■ **What this task involves**:
Each line from the one holding "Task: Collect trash" to the last line of the listing must be set down exactly. No pictures are to be included.
━━ Data supplied
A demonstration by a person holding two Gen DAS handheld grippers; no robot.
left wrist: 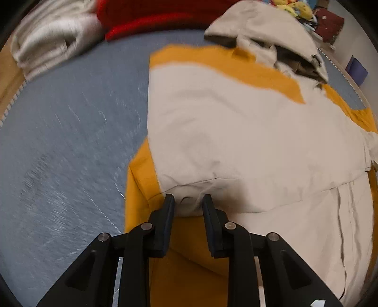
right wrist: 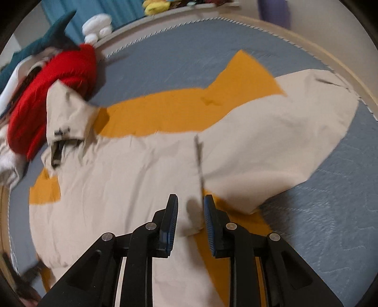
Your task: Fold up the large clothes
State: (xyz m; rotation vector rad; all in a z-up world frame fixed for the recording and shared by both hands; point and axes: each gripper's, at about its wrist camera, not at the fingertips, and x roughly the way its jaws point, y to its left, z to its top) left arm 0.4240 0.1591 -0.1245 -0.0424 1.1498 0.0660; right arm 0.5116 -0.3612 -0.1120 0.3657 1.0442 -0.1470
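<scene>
Blue bedding (left wrist: 70, 141) lies under a beige-and-yellow jacket (left wrist: 236, 132) spread just ahead of the left gripper (left wrist: 188, 200), whose jaws stand slightly apart over a folded-in hem, gripping nothing. From the right wrist, the right gripper (right wrist: 190, 200) stands likewise parted over the jacket (right wrist: 132, 179); a sleeve (right wrist: 283, 141) is folded across, so folding looks begun, with more left.

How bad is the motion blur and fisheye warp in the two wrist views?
Left wrist view: the blue bed cover is streaked and the red garment smeared, while the left gripper stays sharp. Right wrist view: the beige and yellow jacket has soft edges, with a dark shadow between the fingers of the right gripper. Both views bend the bed edge and darken at the corners.
</scene>
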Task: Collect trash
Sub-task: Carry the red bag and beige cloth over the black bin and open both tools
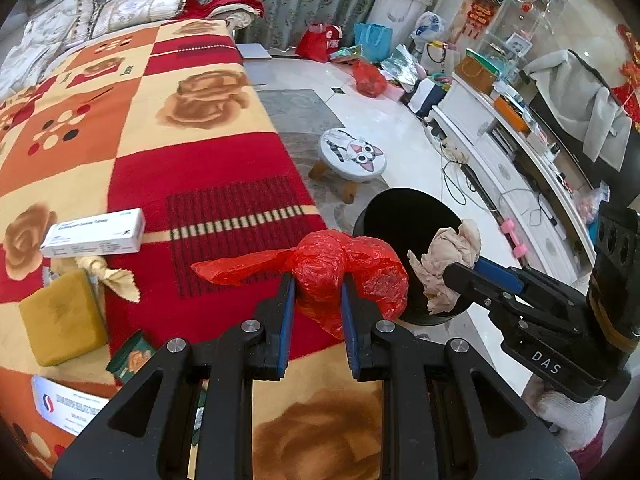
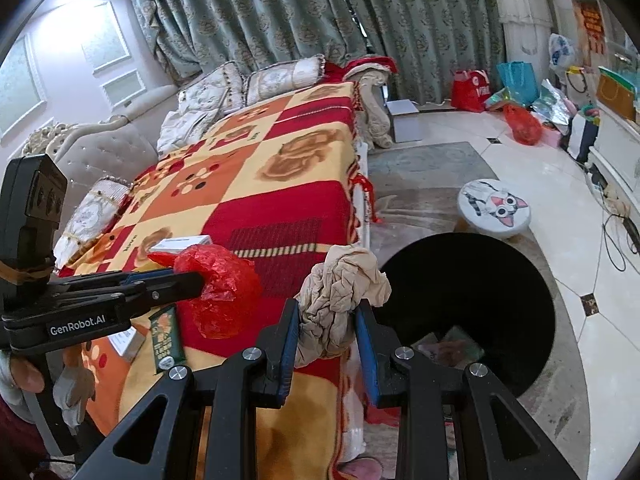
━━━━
■ **Result of this exercise**:
Task: Collect trash
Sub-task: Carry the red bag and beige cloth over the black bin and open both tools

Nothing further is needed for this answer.